Bu bölüm, konuyla ilgili referans noktalarını içerir. (Related Nodes field)

"Yürüyen soruşturmalarla ilgili yargıyı etkilemeye yönelik beyanlardan kaçınmak gerekir"

Maalesef son zamanlarda yargının yürüttüğü soruşturma ve kovuşturmalar üzerinden adalet sistemimize yönelik, yargı teşkilatımıza yönelik sözlü saldırıların arttığına şahit olmaktayız. Dün de geçmişte de vesayetçi anlayışın yanında duran, sicili bu anlamda kötü olan bu iş adamları derneğinin yöneticisinin ifadelerini kabul etmek mümkün değildir. Milletimiz de bundan rahatsız olur. Yargı bağımsızlığını hedef alan bu sözleri reddediyoruz. Yürüyen soruşturmalarla ilgili ‘Hem suç vardır, hem yoktur.’ Ya vardır ya yoktur. Söyledikten sonra eleştiriye devam etmenin gerçekten bir mantığı yoktur. Bu  sözler yargıyı, hukuk devletini hedef alan, yargıyı ve siyaseti yönlendirmeye çalışan söylemler olduğunun ve artık bunların eski Türkiye’de kaldığını söylüyoruz. Bunlar hala eski Türkiye’de kalmışlar maalesef. Sivil toplum kuruluşları görüşlerini sonuna kadar açıklayabilir, özgür bir ortam var ama bu açıklamayı yaparken Anayasamız ve kanunlarımız çerçevesinde de yürüyen soruşturmalarla ilgili yargıyı etkilemeye yönelik beyanlardan kaçınmak gerekir. Bu sözlerin eleştirinin ötesine geçen, yargıyı ve siyaseti yönlendirme çabası olduğunu görüyoruz. Yürüyen soruşturmaları etkileme çabası olduğunu görüyoruz. Bu hukukun üstünlüğüne zarar veren bir tutumdur. Yargı süreçleri üzerinde hiçbir baskıyı kabul etmediğimiz gibi yargıyı etkilemeye yönelik her türlü girişime karşı olduğumuzu herkesin çok iyi bilmesi gerekir. Türkiye, eski Türkiye değildir. Ayrıcalıklı kesimlerin yön verdiği Türkiye’nin artık geride kaldığını hala olduğunu az da olsa görüyoruz. Şunu bilmelidirler ki onlar, hiç kimse veya hiçbir kuruluş kendisini millet iradesinin ve hukukun üstünde göremez. Hukuk düzenine yönelik her türlü müdahale girişimine karşı bugüne kadar olduğu gibi bundan sonra da hukuk çerçevesinde en güçlü şekilde karşılık vereceğimizden milletimizin asla şüphesi olmasın. Milletimiz adına yargı karar verir ve çalışmalarını fedakarca sürdürür.

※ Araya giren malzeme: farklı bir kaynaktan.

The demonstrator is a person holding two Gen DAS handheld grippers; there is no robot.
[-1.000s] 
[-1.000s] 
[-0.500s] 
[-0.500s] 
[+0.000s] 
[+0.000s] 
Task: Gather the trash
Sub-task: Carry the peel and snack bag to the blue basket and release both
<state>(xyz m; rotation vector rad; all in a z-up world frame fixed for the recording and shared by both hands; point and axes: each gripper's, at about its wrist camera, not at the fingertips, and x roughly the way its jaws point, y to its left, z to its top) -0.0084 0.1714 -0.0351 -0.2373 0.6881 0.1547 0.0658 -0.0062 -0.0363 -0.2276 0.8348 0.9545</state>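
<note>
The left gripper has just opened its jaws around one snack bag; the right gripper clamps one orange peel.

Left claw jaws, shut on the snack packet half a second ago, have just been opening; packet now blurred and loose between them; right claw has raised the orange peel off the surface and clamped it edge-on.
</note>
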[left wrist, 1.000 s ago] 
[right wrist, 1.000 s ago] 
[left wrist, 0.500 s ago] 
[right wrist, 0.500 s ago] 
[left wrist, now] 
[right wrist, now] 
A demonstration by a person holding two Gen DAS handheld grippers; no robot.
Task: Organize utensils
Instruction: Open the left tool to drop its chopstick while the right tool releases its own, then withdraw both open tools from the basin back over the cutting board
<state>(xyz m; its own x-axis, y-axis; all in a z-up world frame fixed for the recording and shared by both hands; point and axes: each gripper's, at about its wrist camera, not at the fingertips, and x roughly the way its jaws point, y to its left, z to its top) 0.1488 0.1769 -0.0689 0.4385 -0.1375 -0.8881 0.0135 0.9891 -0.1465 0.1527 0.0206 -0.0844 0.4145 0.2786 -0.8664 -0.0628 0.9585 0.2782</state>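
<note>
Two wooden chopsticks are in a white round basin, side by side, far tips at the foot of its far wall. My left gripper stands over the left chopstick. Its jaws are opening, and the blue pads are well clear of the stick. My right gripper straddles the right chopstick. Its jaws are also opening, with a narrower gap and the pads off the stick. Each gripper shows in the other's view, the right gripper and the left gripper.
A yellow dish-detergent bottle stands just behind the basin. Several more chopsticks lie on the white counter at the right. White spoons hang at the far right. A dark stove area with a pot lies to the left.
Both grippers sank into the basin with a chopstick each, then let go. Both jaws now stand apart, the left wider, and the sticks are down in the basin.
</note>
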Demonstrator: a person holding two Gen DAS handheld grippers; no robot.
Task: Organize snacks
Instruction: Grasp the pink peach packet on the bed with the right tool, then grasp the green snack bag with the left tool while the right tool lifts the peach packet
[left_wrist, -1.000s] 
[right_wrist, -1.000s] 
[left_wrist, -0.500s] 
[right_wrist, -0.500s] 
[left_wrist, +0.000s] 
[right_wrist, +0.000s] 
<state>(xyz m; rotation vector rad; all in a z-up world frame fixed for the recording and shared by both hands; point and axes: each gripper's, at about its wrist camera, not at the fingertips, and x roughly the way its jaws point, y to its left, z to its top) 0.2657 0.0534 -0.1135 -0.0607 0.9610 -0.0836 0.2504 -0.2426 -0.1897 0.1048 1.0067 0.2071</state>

İş adamları 22 yıl önceki Türkiye’deki yatırım ortamıyla bugünkü yatırım ortamını kıyasladığımız zaman arada dağlar kadar fark vardır. Türkiye’deki hukuk düzeni ve güvenliğinin tahkim edilmesi sayesinde bu yatırım ortamı gelişmiştir ve gelişmeye devam etmektedir. Eğer Türkiye’de yatırım ortamı gelişmeseydi, hukuk güvenliği sağlanmasaydı bugün gerek ihracatta, gerek yabancı sermayenin ülkemize çekilmesinde bu denli başarı sağlanabilir miydi? Bu güven ortamı sayesinde 2002’de 36 milyar dolar olan ihracatımız, bugün 260 milyar doların üzerine nasıl çıkmıştır? Türkiye’deki üretim, yatırım ortamı, hukuk güvenliği olmasa üreticileri organize sanayi bölgelerini fabrikalarla doldurabilir miydi? Bunu en net görecek olan iş adamlarımızdır, sanayicilerimizdir ve görüyorlar ve özellikle o söylemleri tasvip etmeyen geniş bir sanayici kitlesi var.